Elections
Clinton Judge BLOCKS Trump Order — Mail-In Ballot Chaos Incoming
Liberty Check
- Clinton-appointed judge overturns Trump executive order targeting mail-in ballot integrity
- Ruling prioritizes 2020 settlement with NAACP over presidential authority and election security
- Decision leaves door open for same ballot harvesting chaos that plagued recent elections
A federal judge just handed the Left another win in their ongoing battle to preserve mail-in ballot chaos. U.S. District Judge Emmet Sullivan — a Bill Clinton appointee — ruled Wednesday that the U.S. Postal Service cannot enforce President Trump’s executive order on mail-in ballots.
The March executive order directed USPS to submit lists of addresses flagged for potential ballot irregularities, a common-sense measure designed to protect election integrity. But Judge Sullivan decided a 2020 settlement agreement between the USPS and the NAACP takes precedence over the president’s authority.
This is the same judge who made headlines during the Michael Flynn case for his openly hostile treatment of the Trump administration. Now he’s at it again, blocking reforms that would strengthen confidence in our election system.

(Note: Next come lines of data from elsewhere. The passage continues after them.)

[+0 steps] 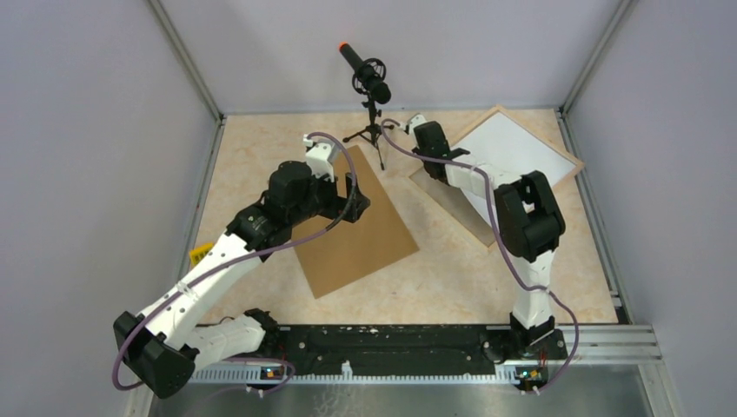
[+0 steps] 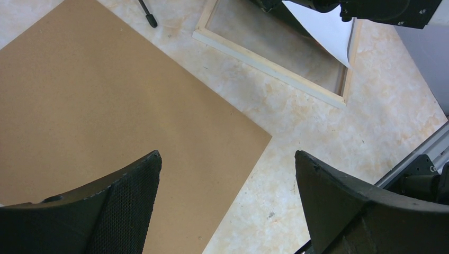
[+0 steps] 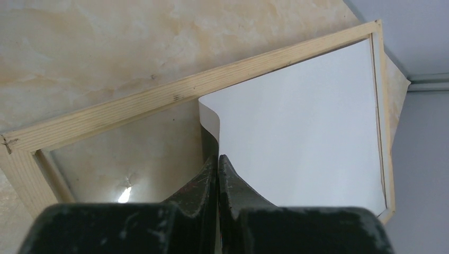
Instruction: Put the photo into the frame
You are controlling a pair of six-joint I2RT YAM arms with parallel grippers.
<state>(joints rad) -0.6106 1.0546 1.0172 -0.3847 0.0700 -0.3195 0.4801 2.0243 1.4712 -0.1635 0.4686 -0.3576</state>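
Note:
The frame, pale wood, lies flat at the back right of the table; its border also shows in the left wrist view and the right wrist view. The photo lies white back up, its far part resting inside the frame's far corner. My right gripper is shut on the photo's near edge, which is lifted and curled above the frame's opening. My left gripper hangs open above the right edge of a brown board, holding nothing.
The brown board lies flat mid-table, left of the frame. A microphone on a small tripod stands at the back centre, one leg near the board's far corner. A yellow tag lies at the left edge.

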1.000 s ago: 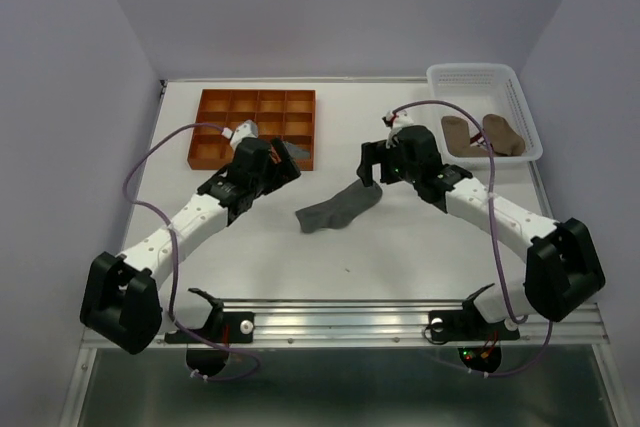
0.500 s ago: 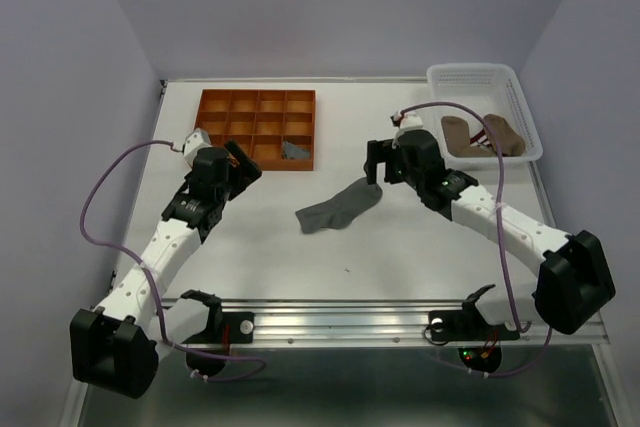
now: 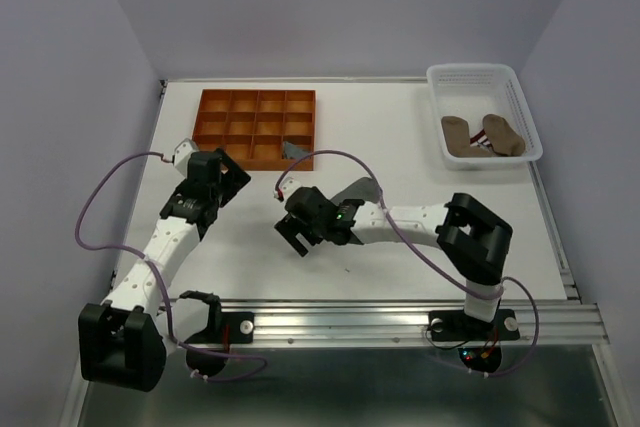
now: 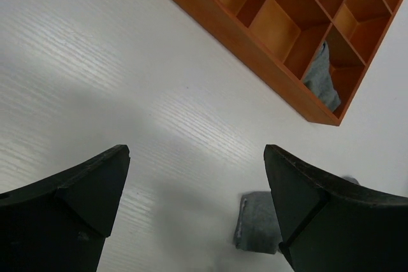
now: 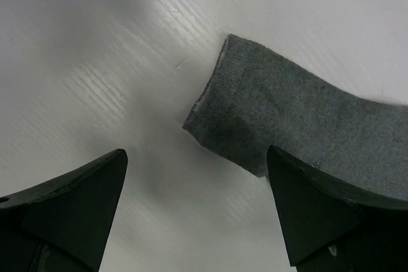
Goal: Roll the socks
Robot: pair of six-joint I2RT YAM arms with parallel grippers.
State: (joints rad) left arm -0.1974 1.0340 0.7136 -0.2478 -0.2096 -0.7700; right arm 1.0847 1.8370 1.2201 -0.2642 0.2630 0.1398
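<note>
A flat grey sock (image 5: 299,119) lies on the white table, its cuff end between and just beyond my right gripper's (image 5: 196,153) open jaws. In the top view the right gripper (image 3: 297,235) and arm cover most of this sock; only its toe end (image 3: 363,190) shows. My left gripper (image 4: 196,151) is open and empty over bare table near the tray's front-left corner (image 3: 222,174). The same sock's cuff (image 4: 260,224) shows beside the left gripper's right finger. A bundled grey sock (image 4: 322,79) sits in the orange tray's front-right compartment (image 3: 294,150). Two tan socks (image 3: 500,133) lie in the white basket.
The orange compartment tray (image 3: 255,97) stands at the back left. The white basket (image 3: 470,72) stands at the back right corner. The right arm stretches leftward across the middle of the table. Purple-grey walls enclose the table on three sides.
The right arm has swung left and toward the front, bringing its gripper down at the grey sock's cuff end. The left gripper has drawn slightly back from the tray.
</note>
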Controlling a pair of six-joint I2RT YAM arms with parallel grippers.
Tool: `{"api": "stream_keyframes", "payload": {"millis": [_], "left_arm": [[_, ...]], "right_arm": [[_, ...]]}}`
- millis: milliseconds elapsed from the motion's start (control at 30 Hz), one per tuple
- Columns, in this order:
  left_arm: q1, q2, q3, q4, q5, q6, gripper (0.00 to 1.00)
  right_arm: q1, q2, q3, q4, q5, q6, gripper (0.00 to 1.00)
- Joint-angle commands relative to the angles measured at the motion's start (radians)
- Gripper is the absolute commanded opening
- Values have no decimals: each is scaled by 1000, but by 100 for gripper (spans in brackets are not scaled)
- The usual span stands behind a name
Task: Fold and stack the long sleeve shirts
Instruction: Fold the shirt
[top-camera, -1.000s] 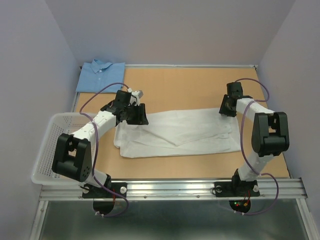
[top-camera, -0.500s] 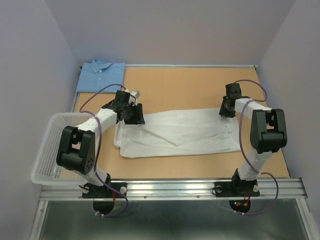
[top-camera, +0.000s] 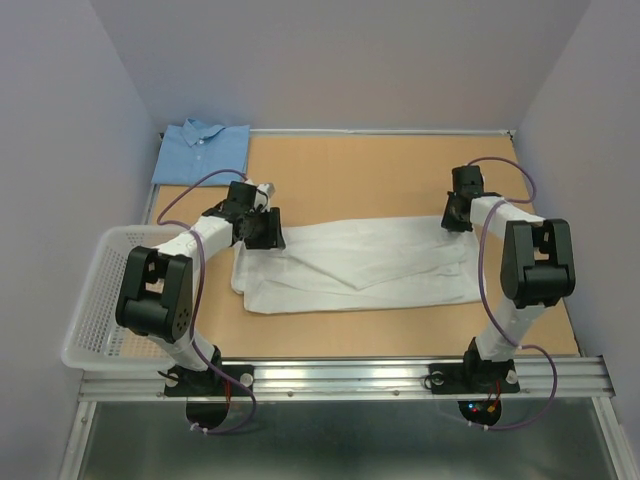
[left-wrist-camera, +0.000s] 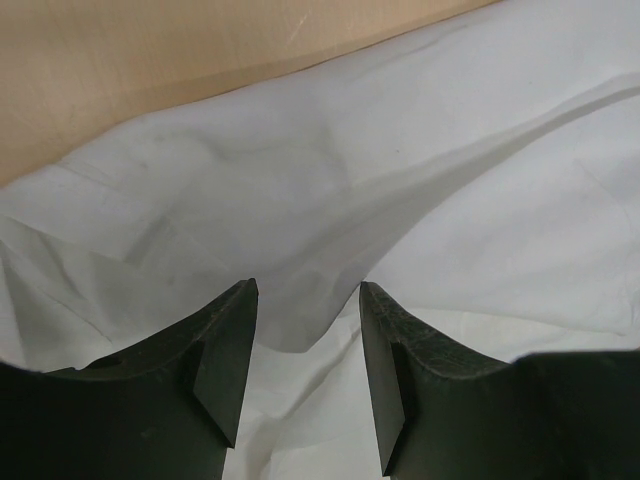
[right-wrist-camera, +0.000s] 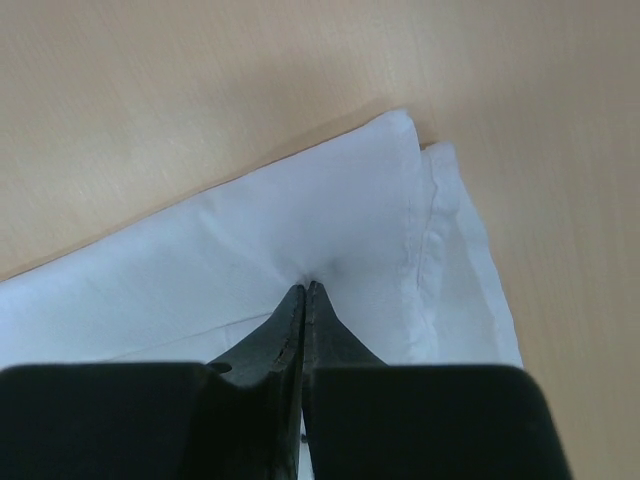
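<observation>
The white long sleeve shirt lies in a long band across the middle of the table. My left gripper hangs low over its left end, open, and the cloth shows between the two fingers without being pinched. My right gripper sits at the shirt's far right corner. In the right wrist view its jaws are pressed together, and the white cloth puckers at their tips. The light blue shirt lies folded at the far left corner, collar up.
A white mesh basket stands off the table's left edge, beside the left arm. Bare cork table top stretches behind the white shirt. Grey walls close in the back and both sides.
My right gripper has closed on the corner of the white shirt. The left arm has drawn a little to the left over the shirt's end, its jaws unchanged.
</observation>
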Motion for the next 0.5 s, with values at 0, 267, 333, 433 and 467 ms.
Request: {"api": "stream_keyframes", "payload": {"millis": [0,267,333,433,467], "left_arm": [[15,5,-27,18,-12,14,57],[30,26,-50,30,-9,20,56],[35,31,-58,30,-9,22,56],[38,31,-60,30,-12,20,56],[38,29,-61,30,-9,19,56]], "right_arm": [[-7,-102,22,26,50,-18,1],[-5,-130,59,15,45,-8,1],[-5,-127,62,12,45,0,1],[-5,-119,74,9,34,5,1],[-5,-118,76,8,33,6,2]]}}
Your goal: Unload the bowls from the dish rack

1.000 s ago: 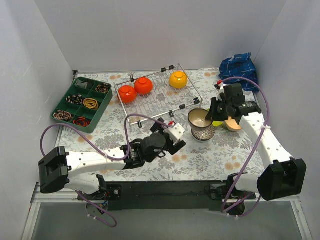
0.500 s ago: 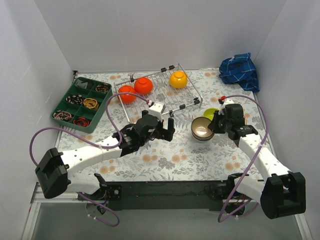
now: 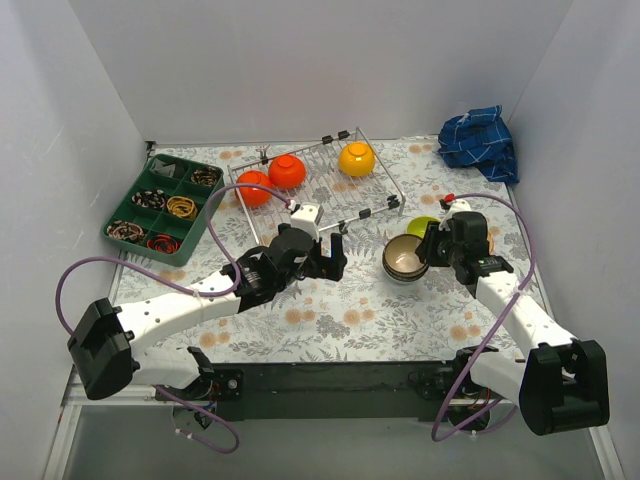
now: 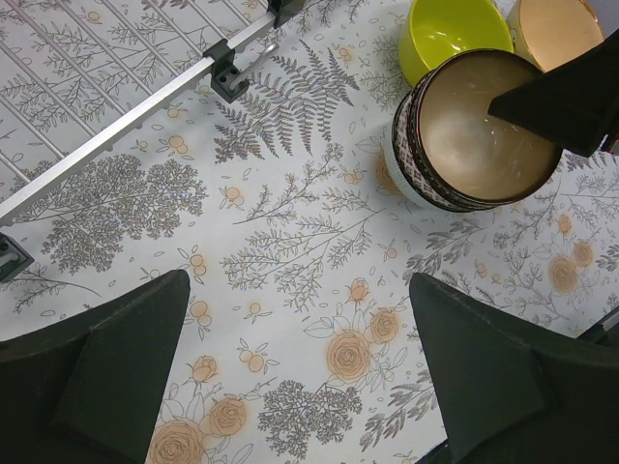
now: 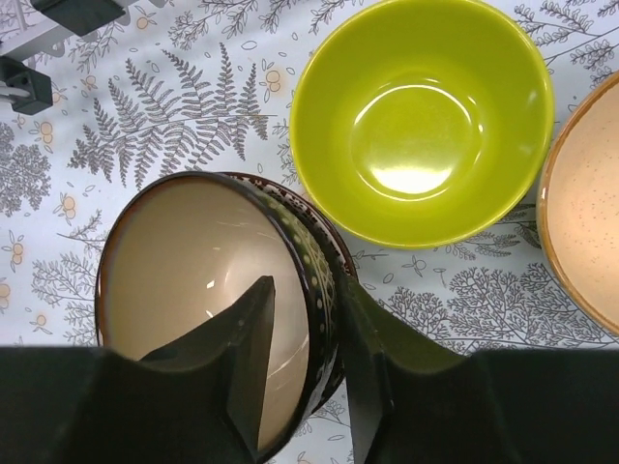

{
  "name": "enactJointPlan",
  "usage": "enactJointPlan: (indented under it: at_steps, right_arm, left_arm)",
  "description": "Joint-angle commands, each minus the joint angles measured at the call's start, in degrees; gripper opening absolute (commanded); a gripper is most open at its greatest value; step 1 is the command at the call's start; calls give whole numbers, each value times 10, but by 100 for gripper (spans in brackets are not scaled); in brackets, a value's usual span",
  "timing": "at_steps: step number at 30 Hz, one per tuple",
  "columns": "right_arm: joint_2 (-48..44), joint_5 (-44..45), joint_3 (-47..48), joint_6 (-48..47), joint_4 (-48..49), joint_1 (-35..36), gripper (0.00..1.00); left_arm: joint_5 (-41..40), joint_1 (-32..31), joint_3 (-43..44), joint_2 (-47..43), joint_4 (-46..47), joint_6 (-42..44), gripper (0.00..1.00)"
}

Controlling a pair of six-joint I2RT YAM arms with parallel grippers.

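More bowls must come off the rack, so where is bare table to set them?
Bare: the near table strip between the arms, and the gap between rack and blue cloth. Crowded: right of the rack, where patterned bowl and green bowl sit close.

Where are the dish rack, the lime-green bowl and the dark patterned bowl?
dish rack point(image 3: 320, 195): top external view, bare wire grid of its floor.
lime-green bowl point(image 5: 421, 121): right wrist view, inside bottom.
dark patterned bowl point(image 5: 174, 261): right wrist view, cream inner wall.

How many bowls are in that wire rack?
3: a red bowl and an orange bowl at the left of the dish rack, a yellow bowl near its far right corner.
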Motion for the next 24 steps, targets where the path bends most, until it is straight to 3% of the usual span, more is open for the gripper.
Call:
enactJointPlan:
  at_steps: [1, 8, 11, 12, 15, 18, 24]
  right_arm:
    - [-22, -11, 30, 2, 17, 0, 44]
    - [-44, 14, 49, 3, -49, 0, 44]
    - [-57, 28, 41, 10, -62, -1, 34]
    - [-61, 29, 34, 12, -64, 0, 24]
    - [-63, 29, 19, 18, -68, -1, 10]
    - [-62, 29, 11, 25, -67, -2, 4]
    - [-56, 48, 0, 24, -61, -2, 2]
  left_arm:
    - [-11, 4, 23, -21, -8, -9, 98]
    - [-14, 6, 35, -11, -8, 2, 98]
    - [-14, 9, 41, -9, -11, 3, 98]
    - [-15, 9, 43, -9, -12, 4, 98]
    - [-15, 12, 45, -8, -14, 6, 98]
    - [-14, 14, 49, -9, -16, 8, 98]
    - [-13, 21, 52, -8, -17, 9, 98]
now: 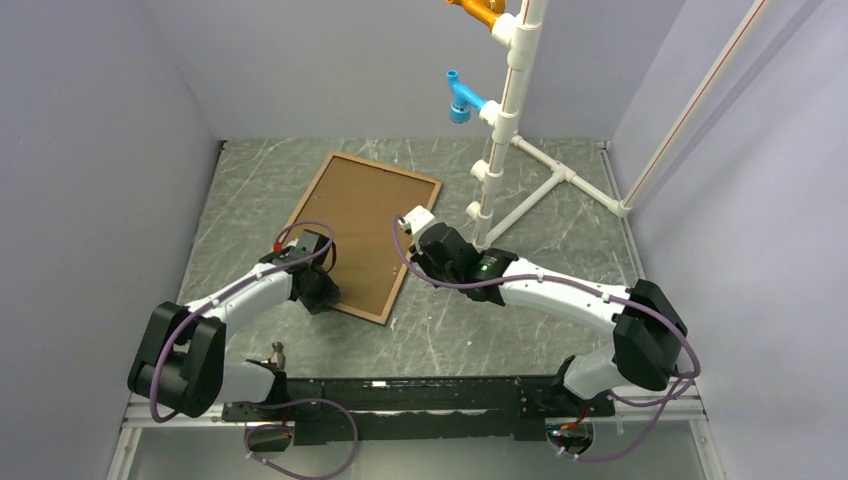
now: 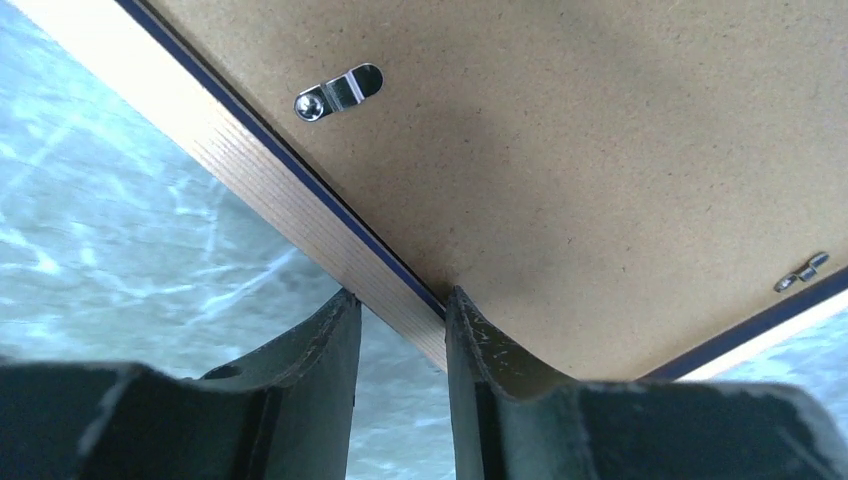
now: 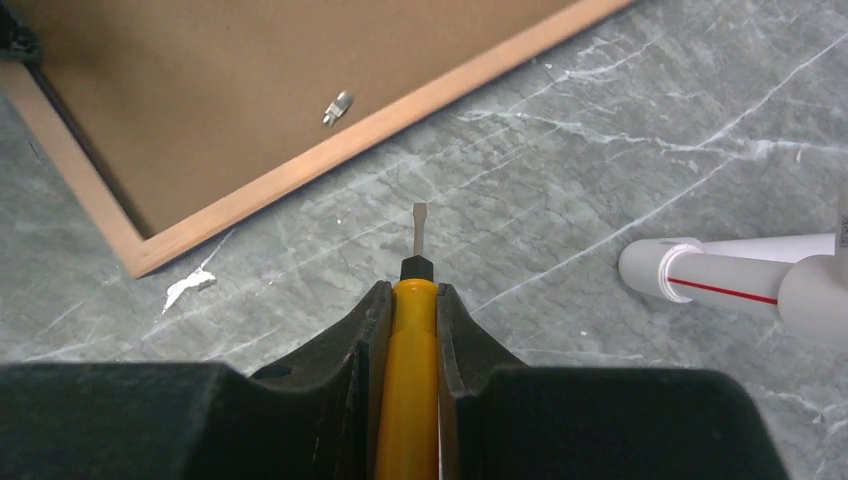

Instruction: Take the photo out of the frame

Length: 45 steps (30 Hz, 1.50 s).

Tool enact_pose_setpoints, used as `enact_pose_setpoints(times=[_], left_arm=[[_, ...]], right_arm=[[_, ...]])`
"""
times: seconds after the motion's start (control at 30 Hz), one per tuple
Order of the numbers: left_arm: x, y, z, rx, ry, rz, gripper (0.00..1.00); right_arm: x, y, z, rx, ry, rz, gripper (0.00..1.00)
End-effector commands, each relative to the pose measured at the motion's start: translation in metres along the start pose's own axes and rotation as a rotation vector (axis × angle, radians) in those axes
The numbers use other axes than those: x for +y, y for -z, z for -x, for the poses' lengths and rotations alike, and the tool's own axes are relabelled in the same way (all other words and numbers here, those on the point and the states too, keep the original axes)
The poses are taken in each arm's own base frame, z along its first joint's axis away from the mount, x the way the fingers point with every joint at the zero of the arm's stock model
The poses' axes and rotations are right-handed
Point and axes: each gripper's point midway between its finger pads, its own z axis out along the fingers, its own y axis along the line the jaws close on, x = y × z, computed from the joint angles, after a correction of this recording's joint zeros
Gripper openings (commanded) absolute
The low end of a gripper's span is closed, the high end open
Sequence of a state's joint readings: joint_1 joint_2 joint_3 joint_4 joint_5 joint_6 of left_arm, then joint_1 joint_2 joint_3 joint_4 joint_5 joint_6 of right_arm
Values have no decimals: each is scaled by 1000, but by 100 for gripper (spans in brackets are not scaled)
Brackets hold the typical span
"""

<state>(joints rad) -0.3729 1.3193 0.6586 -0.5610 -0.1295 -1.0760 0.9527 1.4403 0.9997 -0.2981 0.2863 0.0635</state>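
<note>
Pale lavender walls (image 1: 100, 150) close in a grey-green marbled table (image 1: 440, 340); the frame (image 1: 388, 168) lies on it face down, skewed to the table's edges, roughly midway between the two arms; its brown backing board (image 1: 365, 225) fills the opening, so the photo's printed side is hidden beneath it and cannot be seen; the left wrist view shows the rail as light wood with a thin navy line along its inner edge, and a small metal turn clip (image 2: 338, 92) is screwed to the board just inside that line; the left gripper (image 2: 400, 300) sits at the frame's near-left rail, one finger on the table side and the other over the board, clenched across the rail; the right gripper (image 3: 412, 290) is clamped on a yellow-handled screwdriver (image 3: 408, 380), whose flat tip points out over bare table near the frame's right rail without touching it; another clip (image 3: 339, 107) shows on the board in that view, and a small white scrap (image 3: 190, 288) lies on the table just beside the frame's corner; a white pipe stand (image 1: 505, 120) rises at the back right, carrying a blue fitting (image 1: 462, 100) and an orange one (image 1: 478, 10).
</note>
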Motion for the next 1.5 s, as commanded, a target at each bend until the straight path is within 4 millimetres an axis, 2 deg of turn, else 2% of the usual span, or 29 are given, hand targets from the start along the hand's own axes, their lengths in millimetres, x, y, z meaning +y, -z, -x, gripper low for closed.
enact_pose_setpoints(times=[0.0, 0.17, 0.27, 0.4, 0.6, 0.63, 0.77, 0.83, 0.9, 1.03, 1.17, 1.23, 1.47], left_arm=[[31, 10, 4, 26, -275, 81, 0], [45, 4, 16, 66, -244, 63, 0], [47, 1, 18, 76, -237, 38, 0], [50, 2, 21, 80, -238, 48, 0], [59, 2, 23, 88, -237, 66, 0], [61, 3, 24, 80, -233, 70, 4], [54, 8, 27, 49, -218, 26, 32], [50, 10, 28, 45, -212, 0, 43], [48, 11, 28, 38, -209, -10, 52], [38, 8, 18, 60, -194, -94, 60], [33, 3, 9, 79, -177, -128, 60], [34, 0, 7, 85, -179, -122, 57], [39, -6, 8, 73, -180, -72, 33]], right_arm=[[2, 2, 27, -62, -20, 2, 0], [-2, 4, 27, -61, -23, -20, 0], [-10, 4, 28, -65, -31, -57, 0], [-26, -9, 33, -53, -47, -114, 0], [-51, -39, 63, -74, -67, -165, 0], [-57, -46, 68, -72, -67, -181, 0], [-81, -76, 81, -63, -94, -248, 0], [-88, -90, 87, -69, -110, -259, 0], [-95, -102, 93, -75, -118, -277, 0], [-106, -127, 102, -82, -137, -303, 0], [-116, -142, 105, -95, -166, -317, 0], [-122, -149, 107, -103, -187, -317, 0], [-132, -171, 110, -114, -206, -302, 0]])
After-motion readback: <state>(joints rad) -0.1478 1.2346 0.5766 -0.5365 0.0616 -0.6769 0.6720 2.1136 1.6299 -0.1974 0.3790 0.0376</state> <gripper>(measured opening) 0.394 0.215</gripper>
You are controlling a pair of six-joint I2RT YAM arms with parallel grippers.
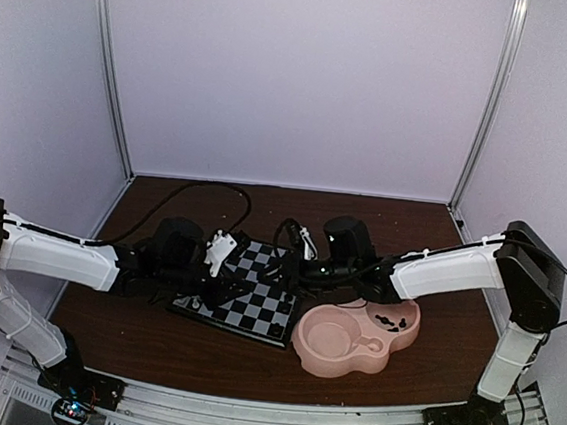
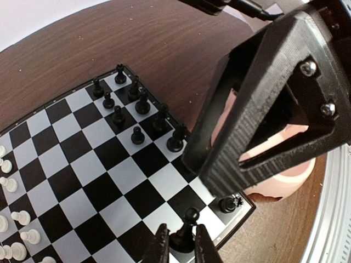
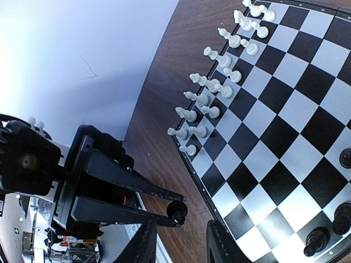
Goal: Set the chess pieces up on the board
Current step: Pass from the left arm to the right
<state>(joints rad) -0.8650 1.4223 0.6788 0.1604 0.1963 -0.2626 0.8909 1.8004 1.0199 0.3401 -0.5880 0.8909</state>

The 2020 settlement was reached during the height of pandemic-era voting changes, when Democrats pushed through massive expansions of mail-in voting with minimal safeguards. That agreement apparently now serves as a shield against any attempt to verify ballot delivery or flag suspicious patterns.
Trump’s directive was straightforward: require the Postal Service to provide data on addresses receiving unusually high volumes of ballots or showing other red flags. For conservatives who watched ballot harvesting operations in 2020 and beyond, this seemed like bare-minimum oversight.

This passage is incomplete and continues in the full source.